Pursuant to the CPA, a “Consumer” is “an individual acting for personal, family or household purposes and does not include a person acting for business purposes.” This, the penultimate question was whether a student who takes business courses is acting for personal purposes or business purposes.
Relying on the basis of first principles, statutory history, judicial interpretation and recent legislative intention, Justice Belobaba definitively concluded that students are “consumers” of education services for the purposes of the CPA.

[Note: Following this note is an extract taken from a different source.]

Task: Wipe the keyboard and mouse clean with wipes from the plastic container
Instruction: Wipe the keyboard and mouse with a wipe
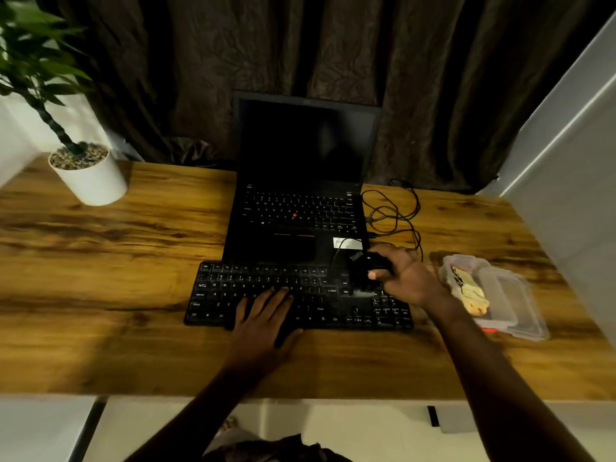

The principal propositions and policies underlying His Honour’s conclusion are that: (i) consumers of educational services are as much in need of protection against unfair practices as are purchasers of any other services, (ii) a college student taking courses to get a better job or start his own business is still a “consumer” and does not fall within the business exclusion, (iii) relevant jurisprudence has held that a purchaser is acting for a “business purpose” if he purchases a product that will be used primarily in the course of carrying on business, or for the purpose of tradition that product, or is acting in a professional or business capacity, and (iv) a person who hopes to get a better job upon graduation is not acting in a professional or business capacity at the time of the transaction.
Breach of Contract
The impugned Representation is not a term of the actual contracts between the Plaintiffs and George Brown, but is a pre-contractual representation in the course calendar. The Plaintiffs did not plead collateral contract, and were unable to establish that the Representation was implied term of the contract because its meaning was disputed.
Having determined that George Brown negligently misrepresented the benefits the Plaintiffs would receive upon successfully completing the Program, the next steps in the litigation will include an assessment of the Plaintiffs’ individual reliance on the Representation in order to establish liability for negligent misrepresentation, and an assessment of damages for both negligent misrepresentation (assuming reliance is established) and breach of the CPA.
It should be noted that Justice Belobaba specifically stated at the outset of his reasons that “findings should not be taken out of context” and are not intended to impugn the quality or integrity of George Brown College, its teaching faculty or its administration.”